First rule: Don't be a jackass. Most people are good.

Other rules: Do not attack or insult people you disagree with. Engage with facts, logic and beliefs. Out of respect for others, please provide some sources for the facts and truths you rely on if you are asked for that. If emotion is getting out of hand, get it back in hand. To limit dehumanizing people, don't call people or whole groups of people disrespectful names, e.g., stupid, dumb or liar. Insulting people is counterproductive to rational discussion. Insult makes people angry and defensive. All points of view are welcome, right, center, left and elsewhere. Just disagree, but don't be belligerent or reject inconvenient facts, truths or defensible reasoning.

Tuesday, January 28, 2025

News bits: Discontent with democracy in Europe; Authoritarianism update; The Palestinian plight

In the US, the 2024 elections apparently were significantly driven by a combination of discontent, anger and feelings of alienation mostly from inflation, immigration, and perceived aggressive, dictatorial wokeness and DEI. A scary NYT article reports about the same anti-democratic sentiments that have engulfed America and are apparently starting to rise in Canada too (not paywalled): 
Voters in Germany, Austria, France and the Netherlands have shown the potency of this new populist wave. What’s behind their dramatic shift? We asked them. In more than two dozen interviews across the continent, Europeans who voted for far-right parties talked about casting their ballots in fury, in frustration, in protest, but perhaps most of all in a bid to bring change to a system they believe has failed to fulfill the contract between their democratically elected governments and the people.

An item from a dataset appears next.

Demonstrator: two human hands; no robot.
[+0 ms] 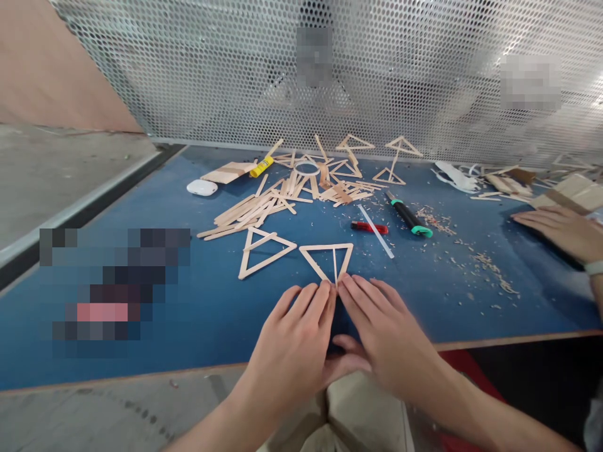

They talked openly about nationalism, immigration, stagnant economies, the cost of living, housing shortages, anger at the elite and their countries’ perceived buckling to what many consider politically correct views. 

For 2025, the main event will be a Feb. 23 snap federal election following the collapse of the governing coalition in Germany, where the far-right Alternative for Germany, or AfD, has made tremendous gains. Voters in Italy, Poland, Norway, Ireland, Romania and the Czech Republic — all countries where populist movements are either well established or on the rise — are also expected to choose leaders on the local or national levels.

Europe is changing.

Europe’s largest economy is stagnating, afflicted by high energy prices, industrial decline and job cuts. Fierce debates over immigration have raged on for a decade and Germany’s military aid to Ukraine has grown increasingly controversial.
Tarah Wild, Kindergarten assistant in Munich, 46: “I don’t like the fact that we are supposed to send our tax money for this war in Ukraine. We’re not asked whether we want this war at all. The migration policy doesn’t work here either. They bring everyone in, supposedly because they want to help the people who are doing badly. But somehow everyone comes in and takes advantage of Germany. A lot of people just don’t want to assimilate here.”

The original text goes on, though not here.